## Material provided
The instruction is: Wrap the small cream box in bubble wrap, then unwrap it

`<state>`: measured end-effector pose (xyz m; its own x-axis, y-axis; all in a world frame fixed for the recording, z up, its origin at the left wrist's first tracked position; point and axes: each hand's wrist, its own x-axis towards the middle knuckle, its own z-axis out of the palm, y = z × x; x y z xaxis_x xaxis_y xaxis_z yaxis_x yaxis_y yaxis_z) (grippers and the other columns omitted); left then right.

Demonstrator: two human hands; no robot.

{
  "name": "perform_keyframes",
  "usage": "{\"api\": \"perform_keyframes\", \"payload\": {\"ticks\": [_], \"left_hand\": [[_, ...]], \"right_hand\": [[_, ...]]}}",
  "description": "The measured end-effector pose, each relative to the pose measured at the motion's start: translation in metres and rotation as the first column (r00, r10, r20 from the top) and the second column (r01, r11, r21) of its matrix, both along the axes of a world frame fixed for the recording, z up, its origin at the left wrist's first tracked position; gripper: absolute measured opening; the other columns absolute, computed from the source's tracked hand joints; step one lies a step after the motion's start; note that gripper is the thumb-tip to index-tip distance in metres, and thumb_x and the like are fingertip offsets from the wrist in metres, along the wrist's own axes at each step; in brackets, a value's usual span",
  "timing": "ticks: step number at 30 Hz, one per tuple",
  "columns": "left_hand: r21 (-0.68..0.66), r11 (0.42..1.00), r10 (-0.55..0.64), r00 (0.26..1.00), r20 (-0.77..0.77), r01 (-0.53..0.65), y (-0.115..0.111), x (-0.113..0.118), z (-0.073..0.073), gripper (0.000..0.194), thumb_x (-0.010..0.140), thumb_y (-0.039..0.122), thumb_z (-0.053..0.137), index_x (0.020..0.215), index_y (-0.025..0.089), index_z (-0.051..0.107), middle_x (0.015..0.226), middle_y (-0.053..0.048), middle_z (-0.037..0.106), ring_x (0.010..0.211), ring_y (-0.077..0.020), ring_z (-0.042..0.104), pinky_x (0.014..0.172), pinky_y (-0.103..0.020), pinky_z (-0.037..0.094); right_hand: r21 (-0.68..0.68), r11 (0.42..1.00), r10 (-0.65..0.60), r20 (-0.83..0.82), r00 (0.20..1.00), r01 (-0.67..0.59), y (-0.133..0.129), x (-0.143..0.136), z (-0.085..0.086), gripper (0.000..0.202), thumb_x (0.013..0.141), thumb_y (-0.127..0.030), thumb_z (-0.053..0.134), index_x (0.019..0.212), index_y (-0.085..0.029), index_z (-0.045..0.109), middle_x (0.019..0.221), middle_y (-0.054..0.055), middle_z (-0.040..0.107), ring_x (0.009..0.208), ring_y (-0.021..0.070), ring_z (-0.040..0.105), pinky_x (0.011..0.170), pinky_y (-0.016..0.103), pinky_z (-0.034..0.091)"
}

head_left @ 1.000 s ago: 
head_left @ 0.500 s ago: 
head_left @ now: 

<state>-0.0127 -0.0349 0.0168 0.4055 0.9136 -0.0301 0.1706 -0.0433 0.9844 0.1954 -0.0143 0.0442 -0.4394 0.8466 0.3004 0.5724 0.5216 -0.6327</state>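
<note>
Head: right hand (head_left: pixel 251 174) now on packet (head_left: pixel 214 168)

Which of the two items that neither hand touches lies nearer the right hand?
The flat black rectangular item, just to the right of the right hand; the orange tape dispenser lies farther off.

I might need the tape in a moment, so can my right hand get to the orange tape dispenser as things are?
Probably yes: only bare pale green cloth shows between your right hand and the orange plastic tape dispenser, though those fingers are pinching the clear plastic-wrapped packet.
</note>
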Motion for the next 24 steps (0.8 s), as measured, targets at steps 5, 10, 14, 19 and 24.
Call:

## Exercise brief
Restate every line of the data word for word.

## Result below
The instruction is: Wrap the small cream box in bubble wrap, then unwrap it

`<state>`: measured end-effector pose (xyz m; its own x-axis, y-axis; all in a world frame fixed for the recording, z up, its origin at the left wrist's first tracked position; point and axes: each hand's wrist, its own x-axis towards the middle knuckle, its own z-axis out of the palm, y = z × x; x y z xaxis_x xaxis_y xaxis_z yaxis_x yaxis_y yaxis_z) (grippers and the other columns omitted); left then right.

Demonstrator: two human hands; no robot.

{
  "name": "perform_keyframes",
  "usage": "{\"api\": \"perform_keyframes\", \"payload\": {\"ticks\": [_], \"left_hand\": [[_, ...]], \"right_hand\": [[_, ...]]}}",
  "description": "The measured end-effector pose, each relative to the pose measured at the motion's start: translation in metres and rotation as the first column (r00, r10, r20 from the top) and the second column (r01, r11, r21) of its matrix, both along the axes of a world frame fixed for the recording, z up, its origin at the left wrist's first tracked position; gripper: absolute measured opening; the other columns absolute, computed from the source's tracked hand joints; step one lies a step after the motion's start; note that gripper is the thumb-tip to index-tip distance in metres, and thumb_x and the like are fingertip offsets from the wrist in metres, along the wrist's own axes at each step; in brackets, a value's usual span",
  "timing": "ticks: step number at 30 Hz, one per tuple",
  "columns": "left_hand: r21 (-0.68..0.66), r11 (0.42..1.00), r10 (-0.55..0.64), r00 (0.26..1.00), r20 (-0.77..0.77), r01 (-0.53..0.65), y (-0.115..0.111), x (-0.113..0.118), z (-0.073..0.073), gripper (0.000..0.194), thumb_x (-0.010..0.140), thumb_y (-0.039..0.122), thumb_z (-0.053..0.137), index_x (0.020..0.215), index_y (-0.025..0.089), index_z (-0.051..0.107), middle_x (0.015..0.226), middle_y (-0.053..0.048), middle_z (-0.037..0.106), ring_x (0.010..0.211), ring_y (-0.077..0.020), ring_z (-0.042..0.104), pinky_x (0.014..0.172), pinky_y (-0.103..0.020), pinky_z (-0.037..0.094); right_hand: r21 (-0.68..0.68), r11 (0.42..1.00), r10 (-0.65..0.60), r20 (-0.83..0.82), r00 (0.20..1.00), r01 (-0.67..0.59), y (-0.133..0.129), x (-0.143..0.136), z (-0.085..0.086), gripper (0.000..0.202), thumb_x (0.013..0.141), thumb_y (-0.127..0.030), thumb_z (-0.053..0.134), index_x (0.019..0.212), index_y (-0.085..0.029), index_z (-0.045..0.109), middle_x (0.019..0.221), middle_y (-0.054..0.055), middle_z (-0.040..0.107), ring_x (0.009..0.208), ring_y (-0.021..0.070), ring_z (-0.040..0.105), pinky_x (0.011..0.170), pinky_y (-0.016..0.103), pinky_z (-0.034..0.091)"
}

head_left @ 1.000 s ago: 
head_left @ 0.500 s ago: 
head_left @ now: 

<state>-0.0127 -0.0349 0.0168 0.4055 0.9136 -0.0301 0.1706 -0.0433 0.9844 0.1954 -0.0143 0.0442 -0.4394 0.8466 0.3004 0.5724 0.5216 -0.6327</state>
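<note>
Head: right hand (head_left: pixel 251 174) now on packet (head_left: pixel 214 168)

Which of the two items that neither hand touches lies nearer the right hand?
The flat black rectangular item, just to the right of the right hand; the orange tape dispenser lies farther off.

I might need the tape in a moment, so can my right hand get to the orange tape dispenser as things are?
Probably yes: only bare pale green cloth shows between your right hand and the orange plastic tape dispenser, though those fingers are pinching the clear plastic-wrapped packet.
</note>
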Motion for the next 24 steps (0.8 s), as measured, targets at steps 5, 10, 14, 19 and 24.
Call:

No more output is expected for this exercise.